– Прекрасно. Я рад, что ваше пребывание у меня не оказалось напрасным.
Я воспользовался возможностью и задал ему вопрос, вертевшийся у меня в голове всю ночь:
– Вы имеете в виду, что я могу воспользоваться всеми этими материалами?
– Конечно. Почему бы и нет?
– Вы предпочли бы, чтобы я работал здесь, или я смогу взять их у вас на время?
– О, как вам будет угодно. А сейчас пойдемте вниз и чего-нибудь перекусим.
И он удалился в своих шлепанцах и халате, а я, обезумевший от радости, остался сидеть там, рядом с опустевшим шкафом.
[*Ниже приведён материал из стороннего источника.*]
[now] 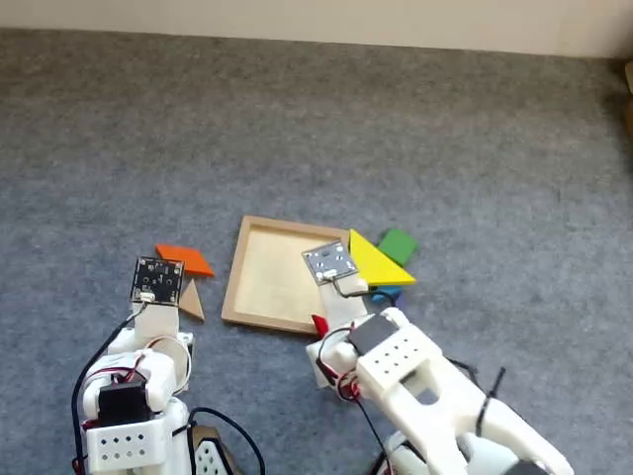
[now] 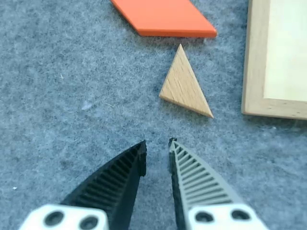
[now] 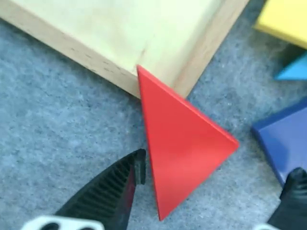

Должен признаться, когда начал изучать эти дневники, я пожалел, что подписал контракт с Флейшером. Пятнадцать тысяч долларов, которые тогда показались мне огромной суммой, – явно недостаточное вознаграждение теперь, когда в мое распоряжение попали все эти материалы. Новые дневники рассеяли окончательно все мои сомнения в интеллектуальной значимости личности Донелли. Это был человек, которого всю жизнь преследовала мысль о неуловимой природе человеческого опыта. Но лучше я предоставлю слово ему самому:
Моя кузина Франсес говорит мне, что я слишком высокого мнения о своей особе, но я призываю небеса в свидетели, что это неправда. Я часто чувствую себя самым несчастным, жалким и ничтожным созданием под солнцем, и моя неудовлетворенность собой иногда достигает такой степени, что я испытываю соблазн пустить себе пулю в лоб. Я веду этот дневник для того, чтобы хоть как-то привнести порядок и последовательность в мою жизнь, так как до глубины души страдаю от своего собственного ничтожества. Женщины часто жалуются, что мужчины лишены постоянства, но почему мы должны быть постоянными в любви, если его нет во всех остальных формах мысли, чувства и желания? Вчера в нашей церкви читал проповедь знаменитый доктор Джиллис, и я был тронут его словами и поклялся, что буду вести свою дальнейшую жизнь согласно его рекомендациям и буду поступать только в согласии с моей совестью и чувством добродетели. Но сегодня слишком холодно и ветрено, чтобы отважиться выйти во двор, и в это утро я читал басни Гиллерта на немецком языке в течение часа, пока моя привычная хандра не одолела меня, и я погрузился в ужасную апатию. Я не могу понять, как моя совесть и чувство добродетели смогут совладать с этой пожирающей жизнь усталостью и скукой. Моя совесть может подсказать мне, как избежать дурных деяний, но она не может посоветовать, как избавиться от скуки. И есть ли еще что-нибудь более гибельное для существа, созданного по образу и подобию божьему, чем эта смертельная скука? Ибо есть Бог, поскольку он способен творить, поэтому человек, раздавленный скукой, не может уподобляться Богу.